### What to do
The answer must be every line from the listing that holds the string "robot".

### Data provided
------------------------------------------------------------

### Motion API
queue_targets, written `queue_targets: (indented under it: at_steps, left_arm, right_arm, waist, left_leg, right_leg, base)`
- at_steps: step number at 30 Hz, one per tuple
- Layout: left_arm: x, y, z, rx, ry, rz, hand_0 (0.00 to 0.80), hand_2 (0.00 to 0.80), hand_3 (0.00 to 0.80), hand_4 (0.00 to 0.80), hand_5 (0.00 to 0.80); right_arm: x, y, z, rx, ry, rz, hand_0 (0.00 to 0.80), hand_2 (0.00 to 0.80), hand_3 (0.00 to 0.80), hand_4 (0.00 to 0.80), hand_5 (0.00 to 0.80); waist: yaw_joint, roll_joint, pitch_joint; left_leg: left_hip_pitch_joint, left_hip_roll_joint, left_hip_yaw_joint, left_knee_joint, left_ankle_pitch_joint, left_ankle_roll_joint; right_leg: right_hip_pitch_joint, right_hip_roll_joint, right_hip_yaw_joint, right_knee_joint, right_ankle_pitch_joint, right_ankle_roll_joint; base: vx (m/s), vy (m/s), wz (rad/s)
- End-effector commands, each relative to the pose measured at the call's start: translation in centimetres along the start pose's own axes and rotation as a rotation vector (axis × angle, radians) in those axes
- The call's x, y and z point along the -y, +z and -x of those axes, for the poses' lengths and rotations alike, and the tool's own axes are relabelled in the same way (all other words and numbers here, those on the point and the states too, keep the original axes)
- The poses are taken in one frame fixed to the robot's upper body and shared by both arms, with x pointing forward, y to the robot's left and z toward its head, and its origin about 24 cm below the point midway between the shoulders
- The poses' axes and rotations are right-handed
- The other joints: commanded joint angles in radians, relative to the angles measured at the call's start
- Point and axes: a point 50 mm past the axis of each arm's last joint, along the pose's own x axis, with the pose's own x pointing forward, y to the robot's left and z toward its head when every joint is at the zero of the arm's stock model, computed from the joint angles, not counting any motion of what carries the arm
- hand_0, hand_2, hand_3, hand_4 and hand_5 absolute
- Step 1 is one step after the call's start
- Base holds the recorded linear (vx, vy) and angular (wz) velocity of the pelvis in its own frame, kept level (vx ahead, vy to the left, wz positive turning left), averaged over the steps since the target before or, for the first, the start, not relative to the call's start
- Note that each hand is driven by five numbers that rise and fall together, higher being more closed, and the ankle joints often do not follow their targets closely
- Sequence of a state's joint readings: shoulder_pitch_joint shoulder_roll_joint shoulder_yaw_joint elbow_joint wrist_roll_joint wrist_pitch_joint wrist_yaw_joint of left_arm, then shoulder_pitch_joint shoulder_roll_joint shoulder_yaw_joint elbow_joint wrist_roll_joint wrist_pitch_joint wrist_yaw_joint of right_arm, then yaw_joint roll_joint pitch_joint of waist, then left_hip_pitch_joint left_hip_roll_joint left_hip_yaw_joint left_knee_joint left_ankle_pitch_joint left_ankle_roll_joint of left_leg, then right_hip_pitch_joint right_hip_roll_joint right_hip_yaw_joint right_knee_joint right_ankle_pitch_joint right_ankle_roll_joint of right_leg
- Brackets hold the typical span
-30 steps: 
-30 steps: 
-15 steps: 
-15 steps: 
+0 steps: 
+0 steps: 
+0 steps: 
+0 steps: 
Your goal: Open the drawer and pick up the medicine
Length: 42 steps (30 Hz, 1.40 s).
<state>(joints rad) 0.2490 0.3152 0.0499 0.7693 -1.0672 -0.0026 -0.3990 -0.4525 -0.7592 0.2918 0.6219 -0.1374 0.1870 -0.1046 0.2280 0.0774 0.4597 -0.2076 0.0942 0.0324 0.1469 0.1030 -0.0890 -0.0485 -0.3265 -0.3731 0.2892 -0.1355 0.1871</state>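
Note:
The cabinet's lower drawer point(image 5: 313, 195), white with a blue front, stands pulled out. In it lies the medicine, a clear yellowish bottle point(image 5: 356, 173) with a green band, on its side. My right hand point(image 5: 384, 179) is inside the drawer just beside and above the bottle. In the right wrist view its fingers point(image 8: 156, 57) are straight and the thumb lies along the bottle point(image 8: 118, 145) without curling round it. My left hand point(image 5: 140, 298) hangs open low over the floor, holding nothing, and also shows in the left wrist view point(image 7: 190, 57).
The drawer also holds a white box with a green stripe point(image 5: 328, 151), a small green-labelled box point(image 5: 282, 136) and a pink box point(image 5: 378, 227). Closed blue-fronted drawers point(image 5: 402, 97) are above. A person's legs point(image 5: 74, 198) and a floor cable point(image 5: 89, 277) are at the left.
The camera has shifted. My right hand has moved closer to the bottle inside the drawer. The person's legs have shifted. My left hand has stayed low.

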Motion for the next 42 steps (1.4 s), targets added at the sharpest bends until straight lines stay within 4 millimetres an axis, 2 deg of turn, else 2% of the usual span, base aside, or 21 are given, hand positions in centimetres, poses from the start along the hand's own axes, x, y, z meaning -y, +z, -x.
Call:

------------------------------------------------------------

### Task result
- The poses are taken in one frame fixed to the robot's upper body and shared by both arms, with x pointing forward, y to the robot's left and z toward its head, and its origin about 24 cm below the point midway between the shoulders
- Point and axes: a point 50 mm past the axis of each arm's last joint, along the pose's own x axis, with the pose's own x pointing forward, y to the robot's left and z toward its head when every joint is at the zero of the arm's stock model, computed from the joint angles, not counting any motion of what carries the arm

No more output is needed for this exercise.